# GIVEN DATA
- - - - - - -

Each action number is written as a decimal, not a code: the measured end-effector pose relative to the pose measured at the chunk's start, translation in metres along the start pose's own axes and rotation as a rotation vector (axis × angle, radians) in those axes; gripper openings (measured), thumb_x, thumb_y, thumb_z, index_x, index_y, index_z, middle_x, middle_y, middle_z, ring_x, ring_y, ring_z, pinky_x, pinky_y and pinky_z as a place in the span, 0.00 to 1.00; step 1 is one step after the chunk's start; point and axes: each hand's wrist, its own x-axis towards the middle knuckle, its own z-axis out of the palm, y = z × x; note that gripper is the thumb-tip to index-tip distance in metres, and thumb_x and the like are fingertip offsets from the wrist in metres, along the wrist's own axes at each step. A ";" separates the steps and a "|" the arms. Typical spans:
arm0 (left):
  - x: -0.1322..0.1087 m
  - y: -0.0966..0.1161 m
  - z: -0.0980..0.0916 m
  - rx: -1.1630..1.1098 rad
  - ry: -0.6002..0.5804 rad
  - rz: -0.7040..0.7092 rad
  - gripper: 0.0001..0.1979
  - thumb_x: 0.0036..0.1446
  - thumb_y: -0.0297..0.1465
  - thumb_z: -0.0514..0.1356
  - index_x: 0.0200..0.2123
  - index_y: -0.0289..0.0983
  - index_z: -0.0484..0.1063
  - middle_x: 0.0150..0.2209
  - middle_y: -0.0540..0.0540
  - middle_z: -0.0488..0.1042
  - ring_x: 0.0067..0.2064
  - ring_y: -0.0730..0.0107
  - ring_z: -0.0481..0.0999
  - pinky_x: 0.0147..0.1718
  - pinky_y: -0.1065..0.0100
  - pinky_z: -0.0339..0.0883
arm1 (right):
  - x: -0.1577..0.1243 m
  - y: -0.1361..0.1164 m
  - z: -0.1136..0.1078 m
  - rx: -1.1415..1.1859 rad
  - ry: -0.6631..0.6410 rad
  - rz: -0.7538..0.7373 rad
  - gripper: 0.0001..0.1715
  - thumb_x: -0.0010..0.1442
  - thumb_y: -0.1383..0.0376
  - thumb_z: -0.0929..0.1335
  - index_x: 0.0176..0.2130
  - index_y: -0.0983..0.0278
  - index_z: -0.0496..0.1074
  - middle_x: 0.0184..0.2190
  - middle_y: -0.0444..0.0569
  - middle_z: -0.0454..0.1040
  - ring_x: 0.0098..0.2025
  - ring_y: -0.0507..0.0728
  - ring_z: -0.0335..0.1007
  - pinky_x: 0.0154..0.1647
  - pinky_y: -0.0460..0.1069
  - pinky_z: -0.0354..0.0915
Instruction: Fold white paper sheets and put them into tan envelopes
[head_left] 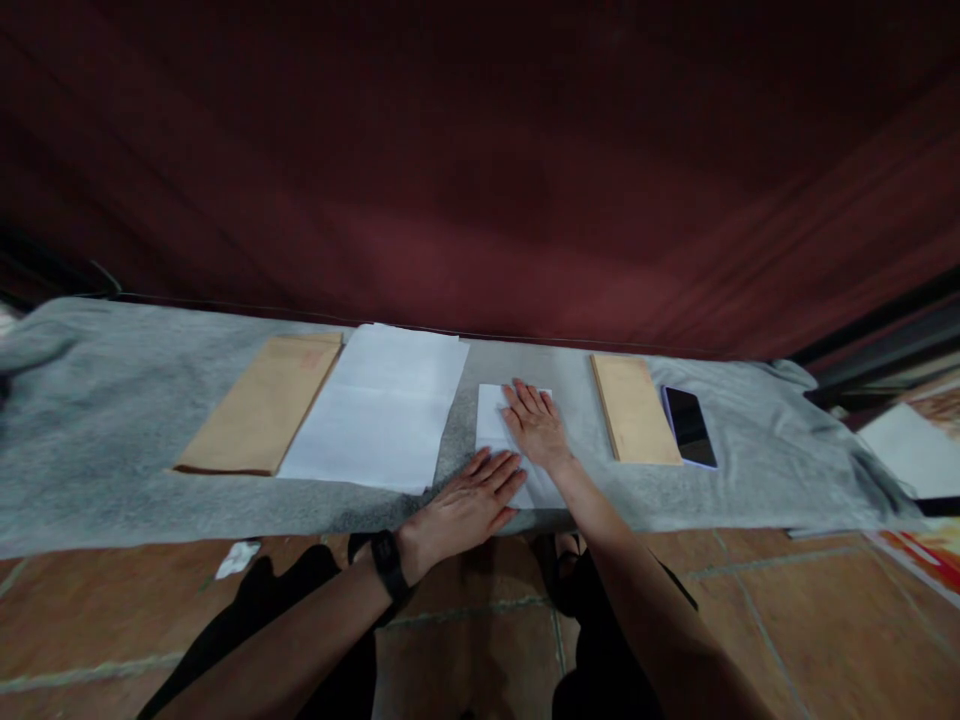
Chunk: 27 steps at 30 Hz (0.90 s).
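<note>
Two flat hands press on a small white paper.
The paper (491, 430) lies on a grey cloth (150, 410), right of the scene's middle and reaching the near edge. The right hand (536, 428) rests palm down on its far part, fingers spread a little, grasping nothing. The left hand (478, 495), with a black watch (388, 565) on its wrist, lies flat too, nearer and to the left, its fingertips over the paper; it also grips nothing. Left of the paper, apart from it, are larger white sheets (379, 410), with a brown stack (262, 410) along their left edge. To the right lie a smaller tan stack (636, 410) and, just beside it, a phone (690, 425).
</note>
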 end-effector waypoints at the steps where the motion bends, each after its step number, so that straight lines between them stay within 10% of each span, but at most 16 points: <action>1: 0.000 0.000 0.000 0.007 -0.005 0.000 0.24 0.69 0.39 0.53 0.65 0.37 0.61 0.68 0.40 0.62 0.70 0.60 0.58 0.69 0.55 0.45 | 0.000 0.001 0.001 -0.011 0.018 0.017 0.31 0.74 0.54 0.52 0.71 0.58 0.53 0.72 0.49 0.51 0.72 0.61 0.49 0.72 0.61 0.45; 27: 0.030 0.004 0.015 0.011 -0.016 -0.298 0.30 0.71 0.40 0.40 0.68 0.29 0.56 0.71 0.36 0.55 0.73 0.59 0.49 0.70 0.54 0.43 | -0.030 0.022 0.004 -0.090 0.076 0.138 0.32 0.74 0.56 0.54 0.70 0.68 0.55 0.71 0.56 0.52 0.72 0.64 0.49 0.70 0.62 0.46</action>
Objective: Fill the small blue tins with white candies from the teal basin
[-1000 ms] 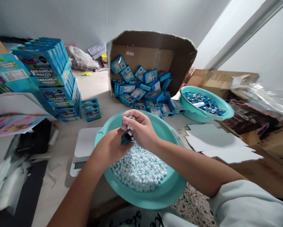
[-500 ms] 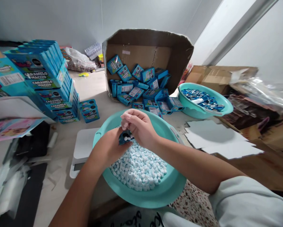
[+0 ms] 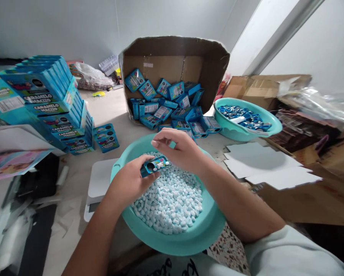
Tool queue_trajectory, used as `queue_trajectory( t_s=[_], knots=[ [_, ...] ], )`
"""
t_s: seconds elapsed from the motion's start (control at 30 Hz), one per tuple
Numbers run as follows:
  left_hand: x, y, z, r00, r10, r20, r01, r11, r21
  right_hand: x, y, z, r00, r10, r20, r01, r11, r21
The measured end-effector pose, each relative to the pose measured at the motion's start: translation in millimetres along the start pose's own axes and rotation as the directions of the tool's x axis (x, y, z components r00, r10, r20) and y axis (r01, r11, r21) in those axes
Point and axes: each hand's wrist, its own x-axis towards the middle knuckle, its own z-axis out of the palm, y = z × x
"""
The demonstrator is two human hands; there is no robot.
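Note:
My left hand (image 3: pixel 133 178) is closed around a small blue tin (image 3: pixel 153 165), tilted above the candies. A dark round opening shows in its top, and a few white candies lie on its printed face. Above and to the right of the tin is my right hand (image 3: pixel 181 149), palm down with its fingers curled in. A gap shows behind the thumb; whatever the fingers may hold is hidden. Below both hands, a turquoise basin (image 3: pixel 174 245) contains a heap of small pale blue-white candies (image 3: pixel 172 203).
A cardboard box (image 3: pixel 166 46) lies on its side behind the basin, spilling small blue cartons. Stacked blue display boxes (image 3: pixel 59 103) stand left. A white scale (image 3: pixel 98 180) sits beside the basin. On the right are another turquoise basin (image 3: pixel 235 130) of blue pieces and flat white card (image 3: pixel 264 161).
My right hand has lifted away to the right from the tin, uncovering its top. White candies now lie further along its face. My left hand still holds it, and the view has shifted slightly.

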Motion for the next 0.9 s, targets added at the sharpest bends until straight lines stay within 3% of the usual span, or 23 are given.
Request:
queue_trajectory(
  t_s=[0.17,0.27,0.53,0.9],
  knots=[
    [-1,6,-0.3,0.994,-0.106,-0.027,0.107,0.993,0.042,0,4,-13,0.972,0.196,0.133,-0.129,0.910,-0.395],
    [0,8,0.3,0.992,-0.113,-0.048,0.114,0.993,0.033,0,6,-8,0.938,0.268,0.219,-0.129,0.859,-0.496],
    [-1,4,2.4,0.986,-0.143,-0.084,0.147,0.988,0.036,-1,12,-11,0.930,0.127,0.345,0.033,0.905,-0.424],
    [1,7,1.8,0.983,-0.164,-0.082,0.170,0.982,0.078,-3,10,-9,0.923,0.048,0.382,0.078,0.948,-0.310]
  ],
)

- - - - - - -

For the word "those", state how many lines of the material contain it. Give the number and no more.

2